Although the innovative part of the methodology is clear, it is not clear what is the innovative value of the results obtained. Some of the results seem somewhat obvious or certainly expected, for example, the relationship of temperature with the pollutants analyzed, or a greater association of ozone to the temporal scale of 3h, given its dependence on temperature and solar radiation (in this article not studied as already mentioned by the authors), or the high relationship in winter with precipitation (due to higher frequency of bad weather?). However, the results are no less important for being obvious, but they are shown as if it were a mere descriptive report and there is a lack of greater depth in the analysis of the results and their possible applicability in future strategies for air quality control.
In order to improve this analysis, I propose a series of improvements for the authors to consider:
The reference year studied should appear in the abstract: 2020.
The structure of the article could be clearer if section 2 were titled Methodology, and 2.2. Advanced Causation Model.

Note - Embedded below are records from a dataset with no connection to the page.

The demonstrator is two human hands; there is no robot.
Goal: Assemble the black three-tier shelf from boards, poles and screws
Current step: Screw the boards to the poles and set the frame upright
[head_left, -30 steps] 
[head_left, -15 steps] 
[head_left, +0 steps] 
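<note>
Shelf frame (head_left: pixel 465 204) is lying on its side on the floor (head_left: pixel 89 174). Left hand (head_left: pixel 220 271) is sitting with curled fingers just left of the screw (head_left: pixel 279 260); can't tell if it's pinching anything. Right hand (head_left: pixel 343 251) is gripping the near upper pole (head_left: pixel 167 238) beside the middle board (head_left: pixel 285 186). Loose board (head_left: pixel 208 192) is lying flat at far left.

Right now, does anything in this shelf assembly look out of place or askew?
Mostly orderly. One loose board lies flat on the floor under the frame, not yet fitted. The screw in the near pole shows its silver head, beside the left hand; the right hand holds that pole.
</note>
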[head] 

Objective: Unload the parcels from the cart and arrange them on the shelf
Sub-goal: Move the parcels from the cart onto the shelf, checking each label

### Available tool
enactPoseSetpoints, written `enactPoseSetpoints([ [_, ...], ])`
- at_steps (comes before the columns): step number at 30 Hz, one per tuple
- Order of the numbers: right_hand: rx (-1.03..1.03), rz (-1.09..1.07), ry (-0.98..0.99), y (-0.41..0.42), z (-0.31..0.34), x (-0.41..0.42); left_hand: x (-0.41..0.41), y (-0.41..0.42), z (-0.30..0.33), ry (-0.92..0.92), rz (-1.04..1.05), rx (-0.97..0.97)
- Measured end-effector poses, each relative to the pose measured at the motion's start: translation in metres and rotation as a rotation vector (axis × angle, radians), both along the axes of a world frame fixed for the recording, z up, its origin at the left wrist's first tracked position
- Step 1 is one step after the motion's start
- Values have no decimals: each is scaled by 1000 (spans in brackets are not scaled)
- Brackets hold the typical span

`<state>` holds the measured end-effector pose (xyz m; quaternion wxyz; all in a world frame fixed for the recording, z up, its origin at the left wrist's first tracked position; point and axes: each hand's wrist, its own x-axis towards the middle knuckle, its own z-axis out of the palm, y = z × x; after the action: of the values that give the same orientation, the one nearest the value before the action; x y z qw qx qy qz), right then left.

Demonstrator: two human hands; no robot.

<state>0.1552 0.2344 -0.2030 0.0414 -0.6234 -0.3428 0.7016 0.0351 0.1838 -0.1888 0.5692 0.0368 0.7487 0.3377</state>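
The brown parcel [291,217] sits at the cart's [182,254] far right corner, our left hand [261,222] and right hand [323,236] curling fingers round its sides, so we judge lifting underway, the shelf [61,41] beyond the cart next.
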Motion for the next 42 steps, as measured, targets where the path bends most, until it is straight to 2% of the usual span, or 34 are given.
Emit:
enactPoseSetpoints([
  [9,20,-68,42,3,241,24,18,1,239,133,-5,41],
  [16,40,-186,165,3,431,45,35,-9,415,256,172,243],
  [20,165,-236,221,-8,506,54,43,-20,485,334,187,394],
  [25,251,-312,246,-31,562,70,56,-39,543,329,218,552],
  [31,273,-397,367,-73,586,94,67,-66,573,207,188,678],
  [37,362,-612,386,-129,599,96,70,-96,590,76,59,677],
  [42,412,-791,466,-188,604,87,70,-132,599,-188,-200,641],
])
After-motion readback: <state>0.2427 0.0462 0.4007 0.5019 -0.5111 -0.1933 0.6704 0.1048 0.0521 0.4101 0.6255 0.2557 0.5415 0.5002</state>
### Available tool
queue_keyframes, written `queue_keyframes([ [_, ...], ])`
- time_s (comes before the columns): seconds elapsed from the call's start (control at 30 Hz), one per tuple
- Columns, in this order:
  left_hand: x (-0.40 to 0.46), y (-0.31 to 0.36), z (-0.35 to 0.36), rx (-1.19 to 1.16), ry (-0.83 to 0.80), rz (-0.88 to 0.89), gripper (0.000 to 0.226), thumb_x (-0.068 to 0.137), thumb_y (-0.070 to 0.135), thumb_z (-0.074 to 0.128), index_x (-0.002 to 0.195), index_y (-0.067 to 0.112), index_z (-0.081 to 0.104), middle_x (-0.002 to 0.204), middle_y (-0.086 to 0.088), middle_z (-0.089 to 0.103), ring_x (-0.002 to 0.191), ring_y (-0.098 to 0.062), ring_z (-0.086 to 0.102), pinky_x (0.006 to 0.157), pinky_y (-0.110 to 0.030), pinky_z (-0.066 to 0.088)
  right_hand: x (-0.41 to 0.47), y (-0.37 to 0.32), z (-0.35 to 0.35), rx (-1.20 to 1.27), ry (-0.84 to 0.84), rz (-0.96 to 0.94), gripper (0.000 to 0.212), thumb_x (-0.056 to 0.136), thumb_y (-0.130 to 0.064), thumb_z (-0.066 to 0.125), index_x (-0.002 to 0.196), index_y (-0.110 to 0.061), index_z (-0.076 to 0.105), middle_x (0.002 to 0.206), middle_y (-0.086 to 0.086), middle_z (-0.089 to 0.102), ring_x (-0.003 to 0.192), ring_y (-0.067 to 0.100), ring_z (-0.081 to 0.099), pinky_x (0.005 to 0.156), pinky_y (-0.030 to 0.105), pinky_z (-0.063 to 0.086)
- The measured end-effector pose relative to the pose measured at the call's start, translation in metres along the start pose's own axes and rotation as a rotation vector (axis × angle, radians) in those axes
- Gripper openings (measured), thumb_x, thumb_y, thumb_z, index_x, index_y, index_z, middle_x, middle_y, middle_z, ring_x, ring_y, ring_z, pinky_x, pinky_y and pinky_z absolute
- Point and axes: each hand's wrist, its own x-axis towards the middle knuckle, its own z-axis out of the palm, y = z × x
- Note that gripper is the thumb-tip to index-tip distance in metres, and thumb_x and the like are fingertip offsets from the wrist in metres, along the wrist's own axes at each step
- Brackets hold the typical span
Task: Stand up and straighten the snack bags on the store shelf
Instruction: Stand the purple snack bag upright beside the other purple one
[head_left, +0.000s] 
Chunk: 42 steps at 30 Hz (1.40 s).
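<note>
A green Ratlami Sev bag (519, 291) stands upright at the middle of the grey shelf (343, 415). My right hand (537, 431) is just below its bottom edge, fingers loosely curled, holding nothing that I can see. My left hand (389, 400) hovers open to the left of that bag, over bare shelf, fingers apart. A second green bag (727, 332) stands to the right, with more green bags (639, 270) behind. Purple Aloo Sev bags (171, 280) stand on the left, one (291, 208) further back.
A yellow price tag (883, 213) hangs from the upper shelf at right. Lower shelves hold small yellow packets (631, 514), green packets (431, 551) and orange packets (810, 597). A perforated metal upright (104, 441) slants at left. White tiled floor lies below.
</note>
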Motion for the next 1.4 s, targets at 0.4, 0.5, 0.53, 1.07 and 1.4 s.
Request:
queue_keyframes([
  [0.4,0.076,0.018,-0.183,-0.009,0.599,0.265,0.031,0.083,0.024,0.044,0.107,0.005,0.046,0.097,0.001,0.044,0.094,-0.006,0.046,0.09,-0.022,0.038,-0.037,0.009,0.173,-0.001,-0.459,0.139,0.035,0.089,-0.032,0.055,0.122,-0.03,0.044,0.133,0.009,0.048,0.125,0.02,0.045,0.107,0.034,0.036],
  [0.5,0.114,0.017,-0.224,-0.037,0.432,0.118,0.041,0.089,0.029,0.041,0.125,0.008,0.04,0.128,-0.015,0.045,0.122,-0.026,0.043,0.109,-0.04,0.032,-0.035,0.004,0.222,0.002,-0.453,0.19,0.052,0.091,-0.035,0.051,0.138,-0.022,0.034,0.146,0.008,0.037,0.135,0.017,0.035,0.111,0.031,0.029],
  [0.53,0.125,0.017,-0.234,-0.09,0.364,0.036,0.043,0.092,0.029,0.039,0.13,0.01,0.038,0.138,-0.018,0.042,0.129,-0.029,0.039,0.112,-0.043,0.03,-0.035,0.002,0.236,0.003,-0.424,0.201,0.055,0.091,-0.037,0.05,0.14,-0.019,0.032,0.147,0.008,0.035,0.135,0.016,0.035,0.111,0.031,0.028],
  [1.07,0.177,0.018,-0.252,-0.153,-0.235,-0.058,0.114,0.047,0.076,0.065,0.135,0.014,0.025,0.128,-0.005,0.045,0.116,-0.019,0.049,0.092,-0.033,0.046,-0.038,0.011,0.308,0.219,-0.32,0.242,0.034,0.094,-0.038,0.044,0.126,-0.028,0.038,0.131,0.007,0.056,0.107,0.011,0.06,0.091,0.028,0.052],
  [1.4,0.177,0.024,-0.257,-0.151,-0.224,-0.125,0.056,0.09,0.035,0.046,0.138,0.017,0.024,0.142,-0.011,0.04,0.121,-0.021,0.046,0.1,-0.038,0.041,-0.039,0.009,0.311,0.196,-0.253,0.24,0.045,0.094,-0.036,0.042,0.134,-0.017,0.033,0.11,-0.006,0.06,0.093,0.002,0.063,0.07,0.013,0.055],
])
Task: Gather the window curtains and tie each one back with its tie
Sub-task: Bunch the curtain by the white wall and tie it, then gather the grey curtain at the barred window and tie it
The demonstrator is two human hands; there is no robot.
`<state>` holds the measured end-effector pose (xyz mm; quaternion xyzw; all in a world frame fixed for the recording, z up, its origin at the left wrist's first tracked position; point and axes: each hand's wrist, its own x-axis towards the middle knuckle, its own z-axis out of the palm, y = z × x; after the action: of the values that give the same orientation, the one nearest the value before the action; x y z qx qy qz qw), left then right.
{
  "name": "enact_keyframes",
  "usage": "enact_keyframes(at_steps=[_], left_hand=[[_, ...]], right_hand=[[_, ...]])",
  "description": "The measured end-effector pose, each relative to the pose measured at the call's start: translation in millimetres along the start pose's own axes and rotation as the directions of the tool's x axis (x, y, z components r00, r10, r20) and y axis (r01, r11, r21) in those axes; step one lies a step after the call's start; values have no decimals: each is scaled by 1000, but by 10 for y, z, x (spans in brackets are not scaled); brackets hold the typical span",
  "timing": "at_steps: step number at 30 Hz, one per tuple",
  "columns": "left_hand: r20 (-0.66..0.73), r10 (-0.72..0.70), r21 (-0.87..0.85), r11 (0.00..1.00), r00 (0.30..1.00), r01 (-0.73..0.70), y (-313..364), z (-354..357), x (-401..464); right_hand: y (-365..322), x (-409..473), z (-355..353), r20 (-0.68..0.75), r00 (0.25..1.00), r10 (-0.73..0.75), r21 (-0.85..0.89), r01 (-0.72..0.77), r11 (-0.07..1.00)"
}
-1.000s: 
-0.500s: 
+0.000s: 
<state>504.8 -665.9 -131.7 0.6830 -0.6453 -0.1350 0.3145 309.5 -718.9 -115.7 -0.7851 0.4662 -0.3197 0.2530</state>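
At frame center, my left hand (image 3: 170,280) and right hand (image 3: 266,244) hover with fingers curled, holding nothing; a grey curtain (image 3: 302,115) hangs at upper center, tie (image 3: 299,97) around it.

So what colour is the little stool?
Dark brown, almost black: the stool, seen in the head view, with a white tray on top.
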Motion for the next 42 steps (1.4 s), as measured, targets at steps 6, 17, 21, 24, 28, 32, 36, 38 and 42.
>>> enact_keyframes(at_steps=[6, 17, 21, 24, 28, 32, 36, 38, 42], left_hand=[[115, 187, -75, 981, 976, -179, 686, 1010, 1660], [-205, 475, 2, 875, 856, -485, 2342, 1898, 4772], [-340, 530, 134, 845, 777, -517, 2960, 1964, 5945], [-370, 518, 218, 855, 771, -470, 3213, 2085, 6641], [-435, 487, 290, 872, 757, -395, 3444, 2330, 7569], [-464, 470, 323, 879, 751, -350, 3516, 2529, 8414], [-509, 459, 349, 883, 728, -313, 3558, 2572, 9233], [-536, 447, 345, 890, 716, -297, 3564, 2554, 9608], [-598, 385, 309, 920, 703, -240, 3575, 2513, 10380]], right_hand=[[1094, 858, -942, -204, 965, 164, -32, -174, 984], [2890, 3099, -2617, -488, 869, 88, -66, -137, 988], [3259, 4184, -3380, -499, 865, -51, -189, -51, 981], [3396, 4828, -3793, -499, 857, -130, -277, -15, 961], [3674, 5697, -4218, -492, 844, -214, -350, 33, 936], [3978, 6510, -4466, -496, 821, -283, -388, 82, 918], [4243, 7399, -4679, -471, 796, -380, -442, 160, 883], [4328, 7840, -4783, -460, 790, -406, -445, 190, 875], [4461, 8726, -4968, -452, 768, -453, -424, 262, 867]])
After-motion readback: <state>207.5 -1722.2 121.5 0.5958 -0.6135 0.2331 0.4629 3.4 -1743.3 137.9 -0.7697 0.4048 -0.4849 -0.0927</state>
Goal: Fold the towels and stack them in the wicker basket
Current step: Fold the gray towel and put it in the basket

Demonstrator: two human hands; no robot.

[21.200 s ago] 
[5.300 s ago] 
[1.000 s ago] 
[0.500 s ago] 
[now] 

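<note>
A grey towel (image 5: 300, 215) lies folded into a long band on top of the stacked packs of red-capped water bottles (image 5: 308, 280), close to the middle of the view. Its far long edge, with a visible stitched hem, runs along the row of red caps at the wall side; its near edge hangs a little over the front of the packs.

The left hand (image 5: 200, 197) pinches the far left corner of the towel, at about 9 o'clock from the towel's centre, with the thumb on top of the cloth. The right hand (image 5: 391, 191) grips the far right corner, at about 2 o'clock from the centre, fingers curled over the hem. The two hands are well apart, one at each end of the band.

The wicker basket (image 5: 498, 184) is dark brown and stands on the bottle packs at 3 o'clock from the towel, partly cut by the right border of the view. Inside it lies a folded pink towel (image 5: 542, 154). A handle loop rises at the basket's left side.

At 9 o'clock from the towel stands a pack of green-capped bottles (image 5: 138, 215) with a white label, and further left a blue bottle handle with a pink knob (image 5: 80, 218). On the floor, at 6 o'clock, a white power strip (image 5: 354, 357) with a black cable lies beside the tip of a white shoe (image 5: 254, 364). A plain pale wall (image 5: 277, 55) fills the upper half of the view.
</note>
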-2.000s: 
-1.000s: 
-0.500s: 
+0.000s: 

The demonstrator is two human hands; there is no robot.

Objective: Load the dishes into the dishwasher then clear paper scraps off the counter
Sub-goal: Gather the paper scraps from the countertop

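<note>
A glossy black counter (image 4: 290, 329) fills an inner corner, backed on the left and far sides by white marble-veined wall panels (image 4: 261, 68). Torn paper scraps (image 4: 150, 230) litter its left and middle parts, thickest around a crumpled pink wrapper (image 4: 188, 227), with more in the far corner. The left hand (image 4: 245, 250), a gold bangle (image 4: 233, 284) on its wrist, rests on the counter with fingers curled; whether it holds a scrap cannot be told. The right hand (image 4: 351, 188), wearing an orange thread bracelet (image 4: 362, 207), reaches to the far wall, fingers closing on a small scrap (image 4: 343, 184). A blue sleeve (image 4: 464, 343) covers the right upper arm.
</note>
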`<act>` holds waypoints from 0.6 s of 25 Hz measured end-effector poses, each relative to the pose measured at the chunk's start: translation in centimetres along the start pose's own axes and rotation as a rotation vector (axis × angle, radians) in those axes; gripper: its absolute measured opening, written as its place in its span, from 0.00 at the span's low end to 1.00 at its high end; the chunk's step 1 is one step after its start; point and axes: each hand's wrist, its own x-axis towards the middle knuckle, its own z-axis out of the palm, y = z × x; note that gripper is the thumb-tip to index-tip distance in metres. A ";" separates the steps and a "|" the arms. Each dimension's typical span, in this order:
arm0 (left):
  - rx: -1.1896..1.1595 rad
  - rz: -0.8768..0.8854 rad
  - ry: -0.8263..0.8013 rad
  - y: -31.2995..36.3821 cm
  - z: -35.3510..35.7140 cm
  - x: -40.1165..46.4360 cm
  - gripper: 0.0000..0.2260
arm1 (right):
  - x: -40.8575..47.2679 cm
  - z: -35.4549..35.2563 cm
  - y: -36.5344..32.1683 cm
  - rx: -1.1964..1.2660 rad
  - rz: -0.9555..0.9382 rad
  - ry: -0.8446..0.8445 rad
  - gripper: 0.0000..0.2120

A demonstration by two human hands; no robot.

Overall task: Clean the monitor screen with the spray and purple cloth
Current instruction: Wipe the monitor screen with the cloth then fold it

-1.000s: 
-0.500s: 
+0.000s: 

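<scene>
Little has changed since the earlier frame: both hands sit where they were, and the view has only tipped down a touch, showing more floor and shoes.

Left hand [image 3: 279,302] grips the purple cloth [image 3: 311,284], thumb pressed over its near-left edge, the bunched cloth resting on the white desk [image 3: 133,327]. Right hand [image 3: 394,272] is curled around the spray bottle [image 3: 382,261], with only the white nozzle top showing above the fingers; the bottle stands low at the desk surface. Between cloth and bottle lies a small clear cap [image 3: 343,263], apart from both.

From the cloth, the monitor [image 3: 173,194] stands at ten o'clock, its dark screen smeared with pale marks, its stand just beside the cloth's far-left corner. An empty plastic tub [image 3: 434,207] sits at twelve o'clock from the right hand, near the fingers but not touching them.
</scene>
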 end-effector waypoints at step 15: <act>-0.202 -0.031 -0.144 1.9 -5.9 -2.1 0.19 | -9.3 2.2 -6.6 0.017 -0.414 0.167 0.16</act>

Following the latter, it would be clearer to join section 3 and section 4, since the way the article is presented, it is difficult to follow the relationship between the results and the authors' discussion of them. It would be advisable to make the discussion at the same time as the results are shown.
In the introduction, the sentence starting on line 46 "Zhai et al. (2019) estimated... for PM2.5 variations" is not understood.
The introduction should briefly mention why the 3h time scale was chosen and not another. This question is also not addressed in the methodological part of the article. It would also be advisable to add in the introduction what the purpose of this study is, beyond evaluating the methodology and its results, what future applicability it has, or why this study’s results are interesting or innovative.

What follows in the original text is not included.